● Instructions for the task: No pictures, nothing altered: return the data below.

● Collected data:
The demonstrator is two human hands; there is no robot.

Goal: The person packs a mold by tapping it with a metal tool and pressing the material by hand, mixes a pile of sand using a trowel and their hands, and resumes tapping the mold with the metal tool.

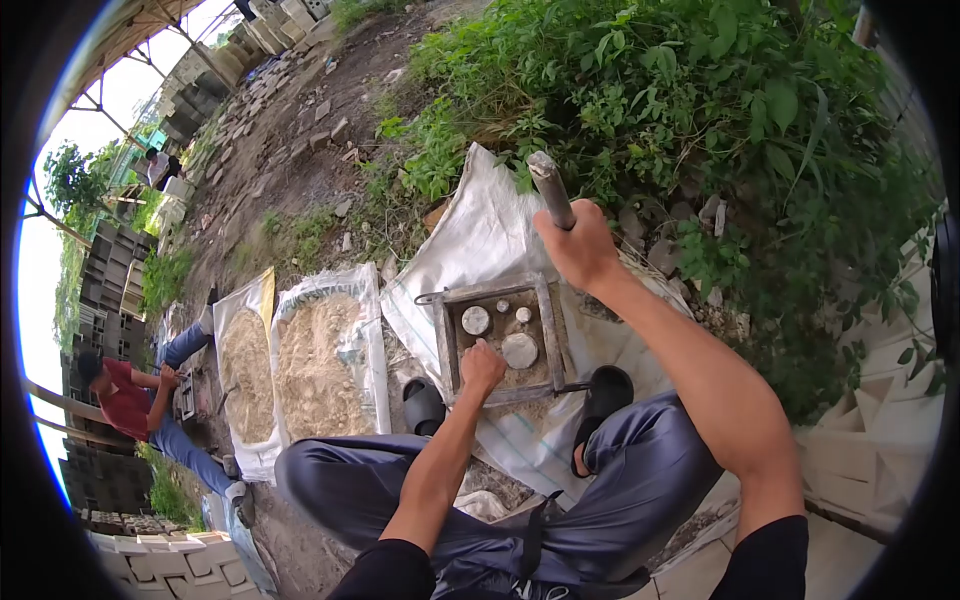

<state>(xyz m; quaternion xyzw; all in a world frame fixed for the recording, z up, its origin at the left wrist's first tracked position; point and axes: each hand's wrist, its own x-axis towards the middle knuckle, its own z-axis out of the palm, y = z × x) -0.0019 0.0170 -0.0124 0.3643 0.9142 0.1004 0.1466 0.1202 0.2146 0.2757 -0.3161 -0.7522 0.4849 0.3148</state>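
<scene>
My right hand is raised beyond the frame, its fingers wrapped round a grey metal rod that points up and away. Below it, a square, box-like frame lies on a white sack sheet. Inside the frame are a large round disc, a smaller disc and two little round pieces, with sandy material around them. My left hand is closed at the frame's near left part, beside the large disc. What its fingertips hold, if anything, is hidden.
Left of the frame, sandy material lies on open sacks. My sandalled feet flank the frame's near side. Leafy plants and stones border the far right. At the far left, a person in a red shirt sits working.
</scene>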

● Answer space:
The demonstrator is two human hands; there is no robot.

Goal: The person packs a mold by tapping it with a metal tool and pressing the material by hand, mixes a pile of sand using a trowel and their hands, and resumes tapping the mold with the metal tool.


<state>(xyz m; quaternion xyzw; all in a world frame fixed for the recording, z up, its origin at the left wrist's first tracked position; point and axes: each hand's wrist, its own x-axis towards the middle knuckle, its own z-axis out of the palm, y = z × x) -0.0019 0.0170 -0.0124 0.3643 0.9142 0.1004 0.1466 0.1202 0.2146 0.2757 -0.3161 -0.7522 0.4849 0.3148</state>
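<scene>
My right hand is raised beyond the frame, its fingers wrapped round a grey metal rod that points up and away. Below it, a square, box-like frame lies on a white sack sheet. Inside the frame are a large round disc, a smaller disc and two little round pieces, with sandy material around them. My left hand is closed at the frame's near left part, beside the large disc. What its fingertips hold, if anything, is hidden.
Left of the frame, sandy material lies on open sacks. My sandalled feet flank the frame's near side. Leafy plants and stones border the far right. At the far left, a person in a red shirt sits working.
</scene>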

With this, there is nothing more to the exercise.